Extreme heat is scorching Europe and other parts of the world, causing wildfires and health concerns. 

In Greece and the Canary Islands, firefighters are battling blazes, while Spain has issued heat alerts. Italy’s Sardinia has warned children to avoid sports due to safety reasons. 

The United States is also experiencing a relentless heatwave, with Phoenix breaking a 49-year-old temperature record. From Washington to Beijing, authorities are urging people to stay hydrated and seek shelter from the sun. Southern France has seen local temperature records shattered. 

The World Meteorological Agency (WMO) warns that the trend of heatwaves shows no signs of decreasing. John Nairn, a senior extreme heat advisor at the WMO, stressed the need for the world to prepare for more intense heatwaves. The effects of global warming are evident in the increase in frequency and intensity of these events.

Wildfires continue to ravage areas in Greece, including the forest of Dervenohoria. In the Canary Islands, a fire has forced thousands of residents to evacuate, with poor air quality requiring face masks. Italy and Spain are also grappling with scorching temperatures, prompting red alerts in some regions. Sardinia and Sicily in Italy are at risk of surpassing a continent-wide heat record. In response, restrictions have been put in place, including limiting beach visits and forbidding sports activities.

Climate change is a significant factor contributing to these extreme weather events. Millions of Americans are experiencing dangerous heat levels, with warnings from the National Weather Service to practice heat safety. Phoenix in Arizona broke a record for consecutive days with temperatures of 110F or higher. Robert Vautard, director of France’s climate institute, highlights that the heatwaves across Europe and the world are a result of various factors amplified by climate change.

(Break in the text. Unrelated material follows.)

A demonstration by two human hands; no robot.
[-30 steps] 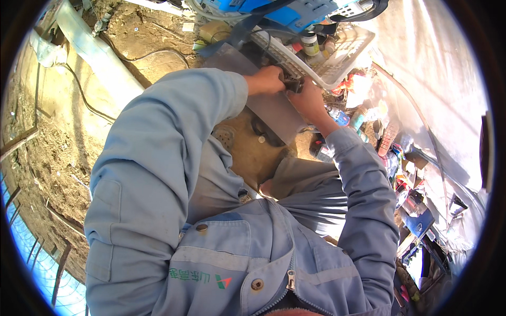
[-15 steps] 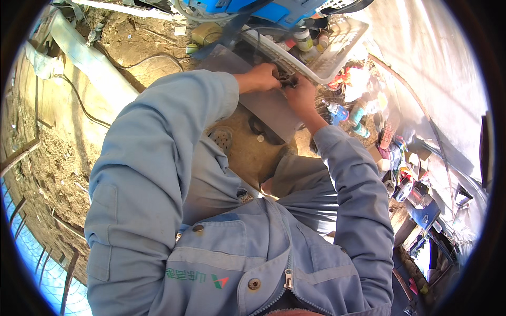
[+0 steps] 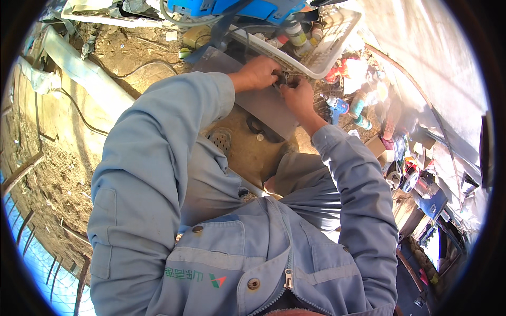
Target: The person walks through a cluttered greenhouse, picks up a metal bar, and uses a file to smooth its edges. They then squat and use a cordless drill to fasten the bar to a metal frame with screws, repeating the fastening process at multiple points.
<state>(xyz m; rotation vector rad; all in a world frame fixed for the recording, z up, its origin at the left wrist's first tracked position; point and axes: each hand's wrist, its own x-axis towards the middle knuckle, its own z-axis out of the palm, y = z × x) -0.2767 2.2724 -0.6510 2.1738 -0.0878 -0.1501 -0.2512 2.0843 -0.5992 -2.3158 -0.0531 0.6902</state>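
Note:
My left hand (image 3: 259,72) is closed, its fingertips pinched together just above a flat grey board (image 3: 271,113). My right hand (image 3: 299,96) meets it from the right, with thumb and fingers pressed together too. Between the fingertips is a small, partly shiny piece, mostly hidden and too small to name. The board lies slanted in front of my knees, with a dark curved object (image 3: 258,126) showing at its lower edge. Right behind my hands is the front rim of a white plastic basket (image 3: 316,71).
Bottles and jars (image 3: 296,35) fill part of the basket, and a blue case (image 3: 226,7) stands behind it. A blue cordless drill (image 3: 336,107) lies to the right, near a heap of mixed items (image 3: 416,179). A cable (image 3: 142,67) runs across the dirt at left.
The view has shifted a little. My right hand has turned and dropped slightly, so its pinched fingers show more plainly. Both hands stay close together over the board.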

Record temperatures in parts of Asia have led to torrential rain and evacuations in southern China and Vietnam. The extreme heat coincides with the meeting between US climate envoy John Kerry and Chinese officials in Beijing, where they discuss reducing planet-warming emissions and the need for global leadership on climate issues.

As the world grapples with these unprecedented heatwaves, it becomes increasingly clear that urgent action is required to address climate change and mitigate its impact on our planet and the lives of people worldwide.